Upon further reflection following the granting of the petition for a rehearing, we hereby readopt the original opinion delivered by this court in the above-entitled proceeding, with some slight changes, and by adding thereto such further reasons in support of our original conclusion as we have deemed proper in view of a re-presentation of the questions involved. We were also moved to grant the rehearing in order to give to certain parties who were not made parties in the proceeding, but who asserted beneficial interests in the subject-matter involved, an opportunity to be heard. The original opinion as hereby readopted, follows:

“This is a proceeding in mandamus to compel respondent, as Auditor of the City of Oakland, to certify a contract made by petitioners, Board of Port Commissioners and its members, on behalf of the city. The contract is for the employment and compensation of a real estate firm to negotiate and secure bids for the leasing of certain tidelands belonging to the city. The auditor refused to indorse his certificate on the contract on the ground that a serious controversy had arisen as to the right of the board to make leases of the property in question. The controversy arises from the fact that the property was in 1911, pursuant to statutory authority, leased to some thirteen lessees for twenty-five year periods, with pro *385 vision for a right of renewal. The board, claiming that the leases were properly terminated, seeks to procure other leases. The auditor points to the fact that the lessees deny that the leases were properly terminated, and refuses to approve the expenditure of money to procure new leases until the right of the board to make new leases is determined. The petition was filed as an original proceeding in this court on the ground that the public interest required a speedy decision.

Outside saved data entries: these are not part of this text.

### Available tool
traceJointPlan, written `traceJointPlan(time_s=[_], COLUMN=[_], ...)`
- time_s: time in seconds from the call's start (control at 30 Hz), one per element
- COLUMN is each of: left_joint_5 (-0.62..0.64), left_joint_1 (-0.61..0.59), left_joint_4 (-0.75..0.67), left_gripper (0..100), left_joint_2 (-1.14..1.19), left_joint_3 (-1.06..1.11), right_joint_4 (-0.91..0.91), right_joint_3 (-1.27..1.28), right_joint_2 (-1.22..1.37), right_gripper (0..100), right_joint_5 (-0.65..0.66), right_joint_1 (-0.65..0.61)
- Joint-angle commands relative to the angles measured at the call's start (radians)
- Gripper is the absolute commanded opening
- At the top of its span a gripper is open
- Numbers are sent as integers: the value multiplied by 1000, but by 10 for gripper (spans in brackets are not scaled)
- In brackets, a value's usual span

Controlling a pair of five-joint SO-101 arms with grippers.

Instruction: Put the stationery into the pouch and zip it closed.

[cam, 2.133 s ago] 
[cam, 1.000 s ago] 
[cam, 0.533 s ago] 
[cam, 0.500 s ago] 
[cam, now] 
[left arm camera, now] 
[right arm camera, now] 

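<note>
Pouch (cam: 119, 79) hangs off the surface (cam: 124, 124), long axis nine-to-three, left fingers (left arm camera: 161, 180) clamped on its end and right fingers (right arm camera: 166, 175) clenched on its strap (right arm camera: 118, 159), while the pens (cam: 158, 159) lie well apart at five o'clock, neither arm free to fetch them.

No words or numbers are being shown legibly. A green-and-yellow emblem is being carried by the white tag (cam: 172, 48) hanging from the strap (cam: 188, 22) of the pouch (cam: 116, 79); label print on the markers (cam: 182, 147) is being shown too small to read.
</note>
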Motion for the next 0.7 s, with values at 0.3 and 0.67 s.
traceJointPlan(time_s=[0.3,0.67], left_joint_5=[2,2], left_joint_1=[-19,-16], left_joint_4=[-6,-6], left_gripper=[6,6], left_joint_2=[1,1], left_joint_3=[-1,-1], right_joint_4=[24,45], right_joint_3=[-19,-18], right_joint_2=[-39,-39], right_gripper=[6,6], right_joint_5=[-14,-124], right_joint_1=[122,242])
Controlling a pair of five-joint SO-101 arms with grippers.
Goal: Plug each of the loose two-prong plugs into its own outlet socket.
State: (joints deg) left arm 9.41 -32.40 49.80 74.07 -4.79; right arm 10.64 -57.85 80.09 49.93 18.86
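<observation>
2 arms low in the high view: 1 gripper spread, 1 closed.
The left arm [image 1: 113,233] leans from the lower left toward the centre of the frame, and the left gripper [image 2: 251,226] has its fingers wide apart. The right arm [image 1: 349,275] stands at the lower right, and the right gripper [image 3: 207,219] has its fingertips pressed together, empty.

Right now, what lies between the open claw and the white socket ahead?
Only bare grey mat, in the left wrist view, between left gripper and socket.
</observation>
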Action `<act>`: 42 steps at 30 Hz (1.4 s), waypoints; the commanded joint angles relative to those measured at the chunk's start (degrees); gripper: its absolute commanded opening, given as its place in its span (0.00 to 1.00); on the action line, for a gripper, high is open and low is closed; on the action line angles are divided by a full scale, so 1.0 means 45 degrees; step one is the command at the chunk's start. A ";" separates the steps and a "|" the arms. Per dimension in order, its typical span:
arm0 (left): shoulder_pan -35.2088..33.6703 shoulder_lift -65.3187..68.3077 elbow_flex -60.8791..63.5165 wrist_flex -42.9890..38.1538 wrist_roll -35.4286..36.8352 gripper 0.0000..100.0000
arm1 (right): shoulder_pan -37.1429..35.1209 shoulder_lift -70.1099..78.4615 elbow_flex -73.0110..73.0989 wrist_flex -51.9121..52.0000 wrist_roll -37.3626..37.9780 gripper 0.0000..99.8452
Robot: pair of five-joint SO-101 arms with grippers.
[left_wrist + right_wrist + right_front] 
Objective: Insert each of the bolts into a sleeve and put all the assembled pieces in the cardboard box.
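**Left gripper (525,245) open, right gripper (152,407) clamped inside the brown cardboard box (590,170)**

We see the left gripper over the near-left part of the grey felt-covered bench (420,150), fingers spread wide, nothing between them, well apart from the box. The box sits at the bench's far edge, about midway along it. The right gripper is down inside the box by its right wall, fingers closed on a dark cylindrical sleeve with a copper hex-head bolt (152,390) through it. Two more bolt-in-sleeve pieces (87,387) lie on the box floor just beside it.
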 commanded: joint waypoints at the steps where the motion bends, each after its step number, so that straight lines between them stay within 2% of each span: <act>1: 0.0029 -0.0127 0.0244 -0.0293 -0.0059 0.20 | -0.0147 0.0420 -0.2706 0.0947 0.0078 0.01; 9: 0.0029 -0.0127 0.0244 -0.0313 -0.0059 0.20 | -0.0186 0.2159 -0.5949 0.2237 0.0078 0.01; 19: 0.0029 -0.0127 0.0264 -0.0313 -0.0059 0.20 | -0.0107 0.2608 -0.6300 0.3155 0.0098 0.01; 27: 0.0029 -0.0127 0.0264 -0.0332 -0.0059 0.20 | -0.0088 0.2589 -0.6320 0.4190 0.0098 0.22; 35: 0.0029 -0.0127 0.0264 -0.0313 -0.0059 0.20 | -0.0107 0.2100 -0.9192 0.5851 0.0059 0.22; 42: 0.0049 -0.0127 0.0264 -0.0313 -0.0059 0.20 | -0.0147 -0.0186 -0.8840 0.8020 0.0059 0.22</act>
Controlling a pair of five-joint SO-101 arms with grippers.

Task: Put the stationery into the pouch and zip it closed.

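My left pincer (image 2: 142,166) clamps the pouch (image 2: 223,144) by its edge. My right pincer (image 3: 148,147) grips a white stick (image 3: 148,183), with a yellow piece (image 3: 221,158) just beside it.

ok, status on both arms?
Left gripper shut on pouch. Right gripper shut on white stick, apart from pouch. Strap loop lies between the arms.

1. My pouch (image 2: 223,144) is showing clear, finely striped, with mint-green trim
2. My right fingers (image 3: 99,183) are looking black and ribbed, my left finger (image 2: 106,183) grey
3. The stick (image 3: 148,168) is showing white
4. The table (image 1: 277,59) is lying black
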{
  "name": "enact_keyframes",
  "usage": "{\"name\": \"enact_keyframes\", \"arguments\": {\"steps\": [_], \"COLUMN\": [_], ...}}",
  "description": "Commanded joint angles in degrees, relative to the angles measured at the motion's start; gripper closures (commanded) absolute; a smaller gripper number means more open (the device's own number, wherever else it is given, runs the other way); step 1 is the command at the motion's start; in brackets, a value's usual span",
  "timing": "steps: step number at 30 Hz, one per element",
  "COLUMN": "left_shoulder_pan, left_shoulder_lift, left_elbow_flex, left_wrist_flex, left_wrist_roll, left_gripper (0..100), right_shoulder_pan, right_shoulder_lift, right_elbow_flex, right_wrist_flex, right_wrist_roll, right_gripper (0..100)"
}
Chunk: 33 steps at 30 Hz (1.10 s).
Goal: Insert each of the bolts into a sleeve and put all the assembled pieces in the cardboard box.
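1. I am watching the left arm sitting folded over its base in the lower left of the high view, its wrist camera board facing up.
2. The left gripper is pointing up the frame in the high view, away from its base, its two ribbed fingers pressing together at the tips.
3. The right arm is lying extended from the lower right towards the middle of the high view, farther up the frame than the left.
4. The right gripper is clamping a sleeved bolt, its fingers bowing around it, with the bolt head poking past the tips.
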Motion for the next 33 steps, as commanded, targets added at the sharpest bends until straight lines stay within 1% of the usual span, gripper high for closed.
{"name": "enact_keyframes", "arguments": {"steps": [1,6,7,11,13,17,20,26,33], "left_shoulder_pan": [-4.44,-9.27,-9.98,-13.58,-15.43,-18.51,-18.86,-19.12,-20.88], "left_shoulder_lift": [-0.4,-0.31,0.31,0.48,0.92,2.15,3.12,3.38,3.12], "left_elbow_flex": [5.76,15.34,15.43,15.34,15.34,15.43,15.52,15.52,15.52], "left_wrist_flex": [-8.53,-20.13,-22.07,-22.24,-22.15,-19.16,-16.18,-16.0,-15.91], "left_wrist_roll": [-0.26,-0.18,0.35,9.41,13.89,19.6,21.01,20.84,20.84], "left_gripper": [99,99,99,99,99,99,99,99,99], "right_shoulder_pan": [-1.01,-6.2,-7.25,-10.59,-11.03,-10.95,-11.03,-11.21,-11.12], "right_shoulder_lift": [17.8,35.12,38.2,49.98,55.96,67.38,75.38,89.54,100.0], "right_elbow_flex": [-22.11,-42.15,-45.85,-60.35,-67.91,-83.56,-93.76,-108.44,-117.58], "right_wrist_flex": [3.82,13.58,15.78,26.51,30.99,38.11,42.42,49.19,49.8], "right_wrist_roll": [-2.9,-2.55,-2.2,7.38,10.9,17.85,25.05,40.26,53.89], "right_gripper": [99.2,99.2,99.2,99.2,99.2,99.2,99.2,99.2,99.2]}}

“ It may well be doubted whether, under the charter of the city of Oakland, the auditor had any duty in this connection save to certify that there was sufficient unexpended money in an appropriate fund, for the payment of the sums required by the contract. Moreover, it is clear that by this obviously friendly suit between officials of the city of Oakland, an attempt was made to adjudicate the rights of various lessees holding under the present leases, who were not parties to the proceeding. Under such circumstances it would have been highly improper for this court to pass upon the rights of such parties. However, it further appears that counsel for the board notified all lessees of the proceeding, and that some of them have expressed a desire to have the question determined in the present proceeding, thus avoiding long litigation, and permitting the harbor improvement program of the city to proceed without unnecessary delay. One of said lessees, Pacific Steel and Wire Company, has intervened in the action and has filed briefs, so that for all practical purposes this lessee is the defendant in what amounts to a proceeding for declaratory relief. Several others, namely, E. K. Wood Lumber Company, Union Diesel Engine Company, Standard Gas Engine Company, Atlas Imperial Diesel Engine Company, Larue Wharf and Warehouse Company, and E. S. Collins, have through their counsel expressed a desire to have the issues promptly settled in this proceeding. Accordingly we shall deal with the matter on its merits, with the observation, however, that only one lessee, Pacific Steel and Wire Company, is a party, and only its lease is before the court. Consequently, our decision must be confined to the interpretation of the lease from the City of Oakland to Pacific Steel and Wire Company, in the light of the relevant statute and ordinance.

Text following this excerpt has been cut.